When managing plugins via Composer, after an update how are database changes applied?

Is there a way to trigger the plugin’s update methods after the source has been updated via composer? I guess this doesn’t only apply to database changes, but all changes that happen on update.

Or am I completely overthinking this and plugins & themes manage this on their own and not via WP hooks?

AFAIK when a plugin needs to make database changes after an update, it will prompt you in the admin area until you allow the upgrade, regardless of how you installed it.

Based on my understanding, plugins check to see if they need to upgrade the database when they are run (i.e., when the admin area is accessed), not when they are “installed”—remember, there are many ways to install/upgrade plugins, not just the “Upgrade” link in the admin area.
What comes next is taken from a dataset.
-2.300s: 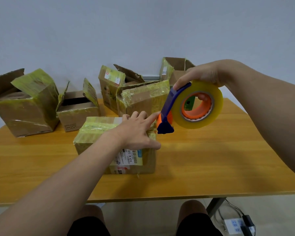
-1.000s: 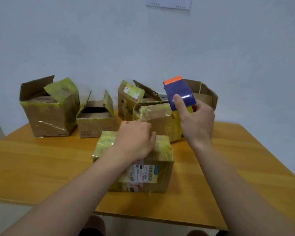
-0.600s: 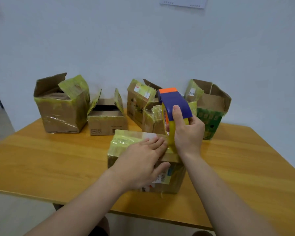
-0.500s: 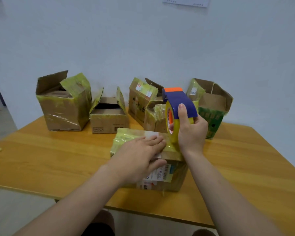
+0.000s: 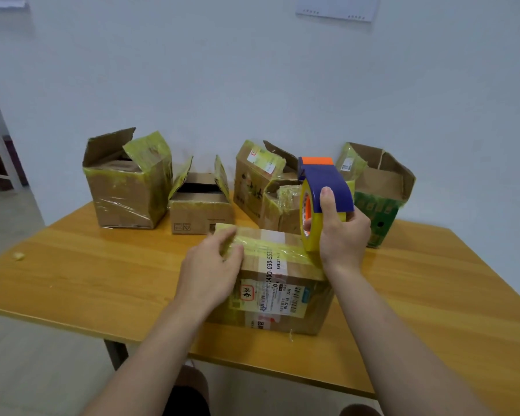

You could also just replace them via FTP or something, in which case there’s nothing happening in WordPress that tells it “a plugin is being installed.” It’s up to the plugin to determine that it previously existed on the site in an older capacity, and then run, or prompt to run, any necessary upgrades.

There may be some more involved plugins that have a non-standard install/upgrade process, but those are going to be so individually-specific that you’d have to address them as they came up.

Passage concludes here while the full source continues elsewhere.